What It Means for 2026
The 2026 season is, for Ferrari and their fans, the one that carries the particular weight of Hamilton’s presence.
He is the driver the Tifosi have always wanted to see in red, not because he is the most Italian of champions but because he is the most historically significant driver of his generation and his presence validates something about Ferrari’s continued relevance at the very top of the sport.
If Hamilton and Leclerc can deliver the championship that the resources and the personnel of the current team should be capable of producing, the scenes that would follow at Monza, or wherever the title is clinched, would produce something that the sport has not seen for a generation.
The Tifosi have been waiting. They are patient in the way that people are patient when they believe the outcome is inevitable and the only question is when.

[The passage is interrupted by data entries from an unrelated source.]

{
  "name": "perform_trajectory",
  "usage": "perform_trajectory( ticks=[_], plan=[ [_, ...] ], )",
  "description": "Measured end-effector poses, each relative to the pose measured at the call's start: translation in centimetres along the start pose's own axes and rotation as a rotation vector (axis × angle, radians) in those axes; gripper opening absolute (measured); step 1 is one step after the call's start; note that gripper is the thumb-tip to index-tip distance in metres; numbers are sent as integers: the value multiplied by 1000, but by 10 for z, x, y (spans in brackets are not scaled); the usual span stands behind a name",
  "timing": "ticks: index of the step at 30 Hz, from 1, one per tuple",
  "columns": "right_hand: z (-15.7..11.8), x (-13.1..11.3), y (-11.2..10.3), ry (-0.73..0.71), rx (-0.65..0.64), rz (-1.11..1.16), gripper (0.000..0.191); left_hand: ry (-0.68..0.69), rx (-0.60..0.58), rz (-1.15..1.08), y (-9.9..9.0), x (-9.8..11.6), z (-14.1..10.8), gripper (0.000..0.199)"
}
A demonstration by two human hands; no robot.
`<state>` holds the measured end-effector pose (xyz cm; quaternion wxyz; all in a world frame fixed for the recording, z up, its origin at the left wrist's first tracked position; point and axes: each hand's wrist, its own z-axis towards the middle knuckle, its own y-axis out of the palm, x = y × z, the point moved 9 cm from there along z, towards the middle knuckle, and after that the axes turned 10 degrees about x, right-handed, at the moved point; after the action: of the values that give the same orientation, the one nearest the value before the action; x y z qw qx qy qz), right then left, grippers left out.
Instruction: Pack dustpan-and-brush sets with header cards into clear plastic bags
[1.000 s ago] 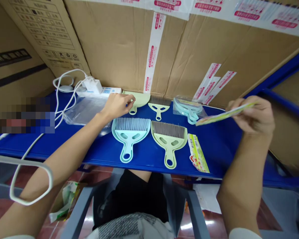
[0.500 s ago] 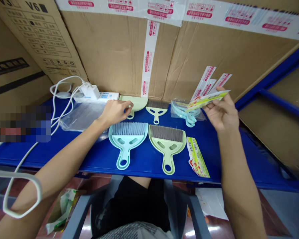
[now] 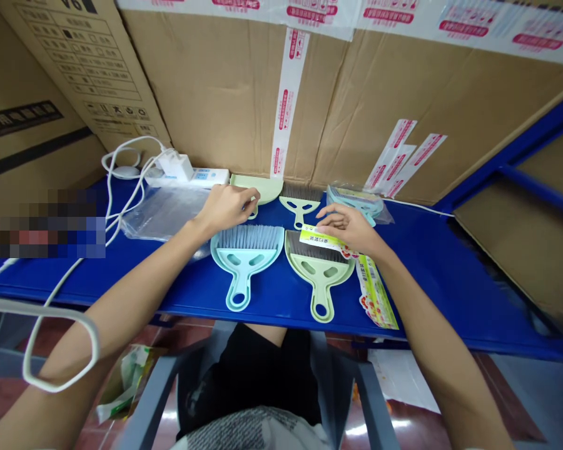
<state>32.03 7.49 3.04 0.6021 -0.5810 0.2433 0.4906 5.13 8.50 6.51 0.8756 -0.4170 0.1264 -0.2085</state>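
Observation:
My right hand (image 3: 344, 228) holds a yellow-green printed card (image 3: 319, 237) over the bristles of the green brush-and-dustpan set (image 3: 319, 275). Left of that set lies a blue brush-and-dustpan set (image 3: 242, 259). My left hand (image 3: 229, 206) hovers above the table near the pale green dustpan (image 3: 267, 186), its fingers curled together; whether they hold anything cannot be made out. A loose green brush (image 3: 300, 204) lies behind the green set. A bagged blue set (image 3: 356, 199) is behind my right hand. Another printed card (image 3: 376, 294) rests to the right of the green set.
Clear plastic bags (image 3: 164, 212) lie at the left of the blue table (image 3: 450, 281). Behind them are a white power strip (image 3: 211, 176) and white cables (image 3: 107, 187). Large cardboard (image 3: 225, 94) stands along the back. A cable loop hangs at the lower left.
My right hand has moved left and down with the card, from near the back cardboard to above the green set. The view has shifted slightly; my left hand stays near the green dustpan.

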Motion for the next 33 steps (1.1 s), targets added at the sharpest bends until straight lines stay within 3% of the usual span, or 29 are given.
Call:
perform_trajectory(
  ticks=[6,13,20,28,31,33],
  plan=[
    [-3,-7,24,-123,-75,-191,31,26,-11,3,1,4,0,31],
    [-10,-21,22,-303,-152,-278,33,17,-13,-3,2,2,0,35],
    [-14,-19,25,-271,-261,-367,38,8,1,-25,3,0,-1,34],
    [-18,-25,27,-272,-286,-390,40,-13,-1,-47,3,-1,-1,35],
    [-16,-33,15,-246,-226,-368,42,7,5,-24,3,0,-1,35],
    [-15,-35,-11,-168,-123,-377,43,15,11,-15,3,0,-1,35]
  ],
)
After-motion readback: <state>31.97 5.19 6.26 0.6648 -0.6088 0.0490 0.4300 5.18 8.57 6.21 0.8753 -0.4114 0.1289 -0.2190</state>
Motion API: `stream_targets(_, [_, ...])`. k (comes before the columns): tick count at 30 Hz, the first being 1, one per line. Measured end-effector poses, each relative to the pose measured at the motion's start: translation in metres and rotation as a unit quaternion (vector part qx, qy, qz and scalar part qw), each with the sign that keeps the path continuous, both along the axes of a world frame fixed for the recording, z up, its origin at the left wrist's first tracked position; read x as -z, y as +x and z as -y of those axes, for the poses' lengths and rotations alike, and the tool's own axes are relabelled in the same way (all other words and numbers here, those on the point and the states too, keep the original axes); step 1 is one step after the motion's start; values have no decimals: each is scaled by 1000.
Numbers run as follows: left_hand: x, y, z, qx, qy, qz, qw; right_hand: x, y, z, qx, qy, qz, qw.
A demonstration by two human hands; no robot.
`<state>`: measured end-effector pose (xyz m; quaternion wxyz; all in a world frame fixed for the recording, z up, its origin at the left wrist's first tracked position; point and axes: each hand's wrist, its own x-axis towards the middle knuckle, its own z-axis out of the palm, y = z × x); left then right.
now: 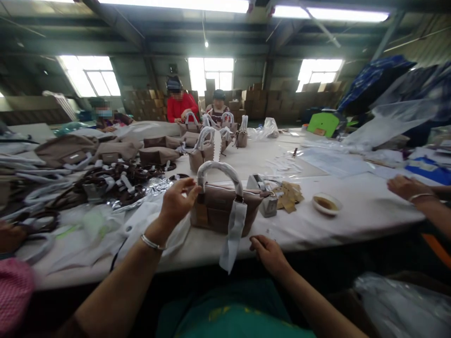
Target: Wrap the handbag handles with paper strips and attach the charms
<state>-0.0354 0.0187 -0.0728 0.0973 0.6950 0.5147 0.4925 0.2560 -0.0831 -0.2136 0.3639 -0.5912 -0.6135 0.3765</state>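
A taupe handbag (216, 218) stands upright on the white-covered table in front of me. Its arched handle (220, 168) is wrapped in white film, and a strip of white wrap (233, 234) hangs down the front past the table edge. My left hand (179, 199) is closed, with thumb and fingertips pinching at the bag's upper left side by the handle's foot. Low to the right of the bag, my right hand (270, 253) has its thumb and fingers together at the table edge, apart from the bag; whether anything is between them cannot be made out.
A pile of dark brown straps (116, 185) and other taupe bags (160, 152) lie left and behind. To the right are brown paper pieces (289, 196), a grey block (269, 206) and a bowl of brown liquid (327, 204). A co-worker's hand (408, 188) rests at far right.
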Motion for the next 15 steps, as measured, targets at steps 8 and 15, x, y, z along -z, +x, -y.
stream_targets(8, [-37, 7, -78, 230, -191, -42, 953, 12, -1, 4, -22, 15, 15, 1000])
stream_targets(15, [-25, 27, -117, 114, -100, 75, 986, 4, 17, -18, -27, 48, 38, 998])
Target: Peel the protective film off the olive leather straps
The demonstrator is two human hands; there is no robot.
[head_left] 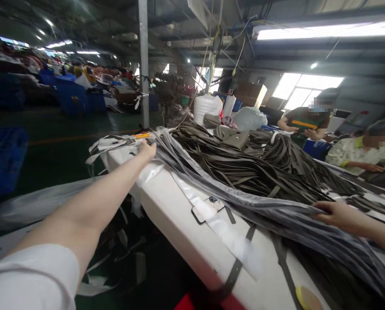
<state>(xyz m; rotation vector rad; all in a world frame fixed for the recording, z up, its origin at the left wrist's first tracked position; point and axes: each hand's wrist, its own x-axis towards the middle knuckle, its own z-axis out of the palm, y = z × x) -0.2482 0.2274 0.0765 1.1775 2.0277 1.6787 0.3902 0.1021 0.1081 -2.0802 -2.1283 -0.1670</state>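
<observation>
White sleeve (pixel 34 275) up close, left hand (pixel 147 150) and right hand (pixel 341 216) bent, grips unclear. Grey strips (pixel 231 194) already lie lengthwise; dark strips (pixel 244 172) sit heaped

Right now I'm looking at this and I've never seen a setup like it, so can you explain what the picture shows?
There's no machine: one camera on a person's head looks forward and down at their bare hands. On the white table lie piles of dark straps, a long grey bundle and what looks like a phone. The right hand touches the bundle. The left hand is at its far end, beside an orange object; its grip is unclear. Two other people sit or stand beyond, at right.
</observation>
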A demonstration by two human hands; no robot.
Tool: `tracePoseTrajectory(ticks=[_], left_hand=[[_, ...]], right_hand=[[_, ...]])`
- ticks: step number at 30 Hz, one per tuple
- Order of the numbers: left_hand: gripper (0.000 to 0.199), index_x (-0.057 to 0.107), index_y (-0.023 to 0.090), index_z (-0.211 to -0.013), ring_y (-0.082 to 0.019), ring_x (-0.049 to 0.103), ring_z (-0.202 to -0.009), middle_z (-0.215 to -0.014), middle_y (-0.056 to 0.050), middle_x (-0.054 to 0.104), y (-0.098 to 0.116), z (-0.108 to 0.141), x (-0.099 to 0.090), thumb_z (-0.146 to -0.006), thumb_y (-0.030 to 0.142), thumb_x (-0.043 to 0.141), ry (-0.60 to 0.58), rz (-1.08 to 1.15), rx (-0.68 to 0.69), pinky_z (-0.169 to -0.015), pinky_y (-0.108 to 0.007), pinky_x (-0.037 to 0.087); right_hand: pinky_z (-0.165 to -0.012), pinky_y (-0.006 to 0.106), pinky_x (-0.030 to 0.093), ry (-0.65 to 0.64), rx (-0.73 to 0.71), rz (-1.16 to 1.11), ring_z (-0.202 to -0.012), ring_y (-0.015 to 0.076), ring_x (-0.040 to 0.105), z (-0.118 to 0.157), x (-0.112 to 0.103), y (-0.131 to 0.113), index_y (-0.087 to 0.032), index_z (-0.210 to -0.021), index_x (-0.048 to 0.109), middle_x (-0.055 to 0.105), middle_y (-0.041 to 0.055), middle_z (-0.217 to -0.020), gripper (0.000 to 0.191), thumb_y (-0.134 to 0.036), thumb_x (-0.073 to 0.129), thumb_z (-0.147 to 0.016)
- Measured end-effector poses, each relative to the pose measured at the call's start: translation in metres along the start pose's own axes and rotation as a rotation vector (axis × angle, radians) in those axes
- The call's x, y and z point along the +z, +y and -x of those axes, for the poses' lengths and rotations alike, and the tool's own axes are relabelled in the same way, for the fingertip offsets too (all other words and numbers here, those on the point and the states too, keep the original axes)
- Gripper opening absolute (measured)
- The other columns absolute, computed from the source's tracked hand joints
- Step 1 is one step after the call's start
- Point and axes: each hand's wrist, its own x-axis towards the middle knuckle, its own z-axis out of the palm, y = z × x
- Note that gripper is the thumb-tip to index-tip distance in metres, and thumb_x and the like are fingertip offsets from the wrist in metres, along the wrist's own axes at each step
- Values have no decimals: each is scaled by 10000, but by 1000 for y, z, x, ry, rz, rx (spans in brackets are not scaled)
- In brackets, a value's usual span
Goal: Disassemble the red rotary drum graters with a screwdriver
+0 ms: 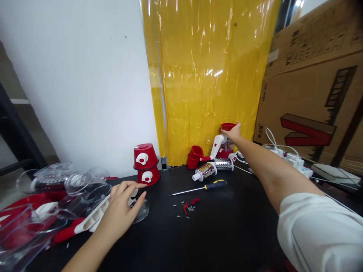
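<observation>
My right hand [233,133] reaches far back and grips a red hollow plastic piece [228,125] above a rotary grater with a white-and-red crank handle [217,145]. Some of its fingers are hidden behind the piece. My left hand [122,202] hovers at the left with thumb and forefinger apart, and nothing shows between them. Just under and beyond it lies a clear plastic part [143,211], partly covered. Another white crank handle with a red grip [64,234] lies beside the left wrist.
Two stacked red bases [146,156] stand by the wall. Red hollow pieces [195,155], metal grater drums [206,172], a screwdriver [216,184] and scattered screws with small red parts [186,207] occupy the black table [221,234]. Clear housings [87,189] pile up left; cables [297,166] and a carton [314,83] are right.
</observation>
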Motion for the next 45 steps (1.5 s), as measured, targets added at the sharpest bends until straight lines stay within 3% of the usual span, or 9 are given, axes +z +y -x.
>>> tracePoseTrajectory(ticks=[10,14,18,24,28,32,35,39,45], left_hand=[[410,540,131,-1224,-313,570,-1193,-1200,-166,652,-15,-9,-28,-936,291,295,16,-318,-336,-1089,-468,355],[433,618,138,-1149,-362,665,-975,-1018,-164,719,-32,-7,-41,-910,435,412,-148,-398,-484,-886,-472,492],[380,698,199,-950,-370,670,-945,-988,-151,712,-30,-2,-39,-825,526,550,-316,-425,-483,-827,-454,508],[523,648,179,-1151,-421,581,-1141,-1174,-199,632,-25,2,-35,-774,539,601,-344,-489,-515,-907,-501,486],[584,622,163,-1183,-423,592,-1139,-1197,-214,624,-42,2,-34,-758,563,606,-370,-480,-556,-913,-489,481],[613,560,158,-1266,-381,634,-1102,-1195,-215,627,-50,2,-30,-787,540,574,-394,-433,-562,-874,-442,498],[662,519,145,-1320,-396,635,-1095,-1211,-231,615,-51,2,-29,-796,546,561,-382,-420,-573,-845,-453,504],[687,500,132,-1377,-436,565,-1185,-1259,-241,571,-44,1,-26,-810,516,559,-338,-418,-535,-941,-490,458],[871,444,193,-1476,-433,432,-1304,-1404,-203,472,-15,3,-9,-773,692,572,-371,-304,-244,-1089,-543,339]], right_hand=[[-998,473,436,-21,131,0,-1197,362,554,13,-19,-11,-63,-1368,366,558,275,-1294,903,-342,839,-651],[-1120,547,227,93,87,29,-1380,422,311,22,-30,-28,-12,-1411,291,330,360,-1451,936,-368,795,-706],[-1139,529,152,144,-100,32,-1406,352,245,39,-42,-54,-70,-1411,295,315,292,-1460,690,-347,603,-858],[-1071,594,290,-9,-778,2,-1306,359,406,110,-61,-93,-210,-1347,339,437,164,-1324,612,-361,598,-814],[-1059,582,327,-93,-975,-46,-1274,338,434,142,-67,-102,-252,-1347,327,441,136,-1301,589,-335,596,-829],[-1082,580,292,-95,-789,33,-1310,351,373,114,-57,-93,-207,-1317,415,416,157,-1329,554,-354,616,-822],[-1108,549,267,-73,-361,106,-1353,347,324,69,-45,-77,-226,-1355,434,371,156,-1414,660,-342,691,-759],[-1090,584,286,20,14,116,-1357,410,329,25,-37,-44,-111,-1408,384,337,277,-1449,871,-351,785,-673],[-912,474,518,-43,168,25,-1080,329,618,11,-25,3,-84,-1343,440,621,214,-1168,925,-401,873,-589]])
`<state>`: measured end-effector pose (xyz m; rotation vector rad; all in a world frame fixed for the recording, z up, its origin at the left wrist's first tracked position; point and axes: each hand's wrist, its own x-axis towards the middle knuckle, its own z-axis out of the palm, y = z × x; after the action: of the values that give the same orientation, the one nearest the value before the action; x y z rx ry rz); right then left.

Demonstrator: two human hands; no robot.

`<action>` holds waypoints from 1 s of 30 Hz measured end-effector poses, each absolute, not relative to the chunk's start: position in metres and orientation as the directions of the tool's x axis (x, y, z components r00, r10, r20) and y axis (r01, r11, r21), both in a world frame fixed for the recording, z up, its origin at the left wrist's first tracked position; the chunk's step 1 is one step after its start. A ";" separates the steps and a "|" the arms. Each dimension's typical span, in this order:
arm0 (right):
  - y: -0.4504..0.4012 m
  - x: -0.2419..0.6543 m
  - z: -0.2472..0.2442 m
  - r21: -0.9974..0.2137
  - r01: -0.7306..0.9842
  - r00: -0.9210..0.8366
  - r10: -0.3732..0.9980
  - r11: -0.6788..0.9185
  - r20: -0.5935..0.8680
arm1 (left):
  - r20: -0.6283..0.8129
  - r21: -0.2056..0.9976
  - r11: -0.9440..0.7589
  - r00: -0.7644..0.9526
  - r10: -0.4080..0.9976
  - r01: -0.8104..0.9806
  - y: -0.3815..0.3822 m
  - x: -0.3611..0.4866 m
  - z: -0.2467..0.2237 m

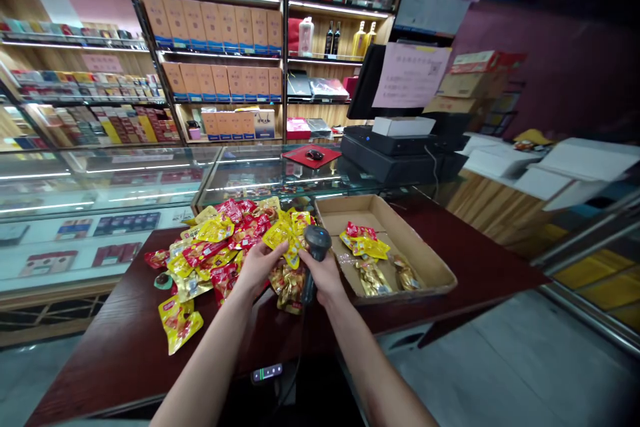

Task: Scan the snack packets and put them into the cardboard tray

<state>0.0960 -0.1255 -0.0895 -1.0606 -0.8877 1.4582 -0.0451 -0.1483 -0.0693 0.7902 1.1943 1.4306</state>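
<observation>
My left hand (260,267) is closed on the lower left edge of a yellow snack packet (279,237). A dark handheld scanner (317,243) is in my right hand (326,275), whose fingertips come close to the packet's right side. Left of my hands lies a pile of red, yellow and gold snack packets (210,243), with one yellow packet (178,323) apart at its near edge. Gold packets (290,287) lie under and between my hands. To the right, a shallow cardboard tray (420,250) holds several red, yellow and gold packets (370,275).
The dark red table (480,260) extends right of the tray. Behind it stands a glass counter (240,177) with a mouse (315,155) on a red mat. A monitor (367,83) and black machine (385,153) stand at the back right. Stocked shelves line the wall.
</observation>
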 end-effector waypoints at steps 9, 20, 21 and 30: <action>-0.133 0.087 -0.088 -0.936 -0.337 0.028 0.993 -0.101 -0.117 | -0.282 0.882 0.183 -0.174 0.944 -0.435 -0.149 -0.035 -0.066; -0.123 0.083 -0.096 -0.966 -0.258 0.123 0.990 -0.030 -0.064 | -0.423 0.800 0.308 -0.120 0.898 -0.516 -0.127 -0.034 -0.062; -0.122 0.083 -0.096 -0.968 -0.249 0.133 0.989 -0.030 -0.065 | -0.447 0.783 0.333 -0.104 0.888 -0.525 -0.124 -0.035 -0.061; -0.120 0.083 -0.097 -0.967 -0.253 0.192 0.980 -0.002 -0.052 | -0.563 0.752 0.482 -0.058 0.825 -0.450 -0.103 -0.037 -0.052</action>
<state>0.0834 -0.1199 -0.0967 -1.1276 -0.8663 1.1919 -0.0369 -0.1030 -0.0518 0.3869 1.2350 1.0826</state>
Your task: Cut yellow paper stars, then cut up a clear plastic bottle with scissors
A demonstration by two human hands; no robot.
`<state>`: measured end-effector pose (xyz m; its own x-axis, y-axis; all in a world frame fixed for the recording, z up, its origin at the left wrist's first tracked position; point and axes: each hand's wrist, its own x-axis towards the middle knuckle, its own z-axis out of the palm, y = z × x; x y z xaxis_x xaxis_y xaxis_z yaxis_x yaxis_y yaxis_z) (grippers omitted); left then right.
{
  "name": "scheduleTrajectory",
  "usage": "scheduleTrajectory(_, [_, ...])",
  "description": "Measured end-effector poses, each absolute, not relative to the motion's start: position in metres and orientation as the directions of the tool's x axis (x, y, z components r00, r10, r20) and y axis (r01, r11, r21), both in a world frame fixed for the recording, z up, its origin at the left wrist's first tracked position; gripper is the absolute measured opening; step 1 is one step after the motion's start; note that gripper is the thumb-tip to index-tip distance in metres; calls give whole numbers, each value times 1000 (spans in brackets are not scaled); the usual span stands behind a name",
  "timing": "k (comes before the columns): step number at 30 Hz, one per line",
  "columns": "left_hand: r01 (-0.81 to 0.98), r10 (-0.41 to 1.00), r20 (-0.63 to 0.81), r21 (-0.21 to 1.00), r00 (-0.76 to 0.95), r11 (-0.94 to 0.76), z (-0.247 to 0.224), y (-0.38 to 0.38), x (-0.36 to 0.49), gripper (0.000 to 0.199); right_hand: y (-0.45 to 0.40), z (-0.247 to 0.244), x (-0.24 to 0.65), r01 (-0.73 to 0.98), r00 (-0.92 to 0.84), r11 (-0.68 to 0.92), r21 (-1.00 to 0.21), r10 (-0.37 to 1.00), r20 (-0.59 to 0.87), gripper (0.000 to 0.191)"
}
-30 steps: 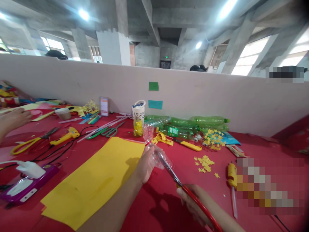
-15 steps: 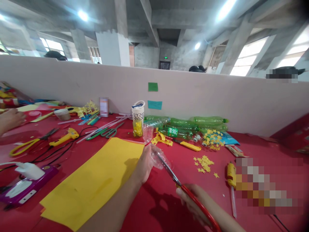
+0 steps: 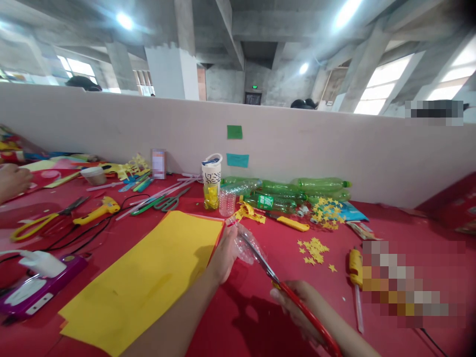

But patience has a limit, and Ferrari’s fans have tested that limit more than once in the years since their last constructors’ title.
2026, with the regulation reset and Hamilton in the car and Leclerc at the peak of his powers, feels like the moment they have been building toward. Whether it delivers is the question the season will answer. That it matters, that the answer carries a weight beyond the championship points, is something that no other team in Formula 1 can say with the same conviction.
That is the Tifosi effect. And in Formula 1, it is like nothing else.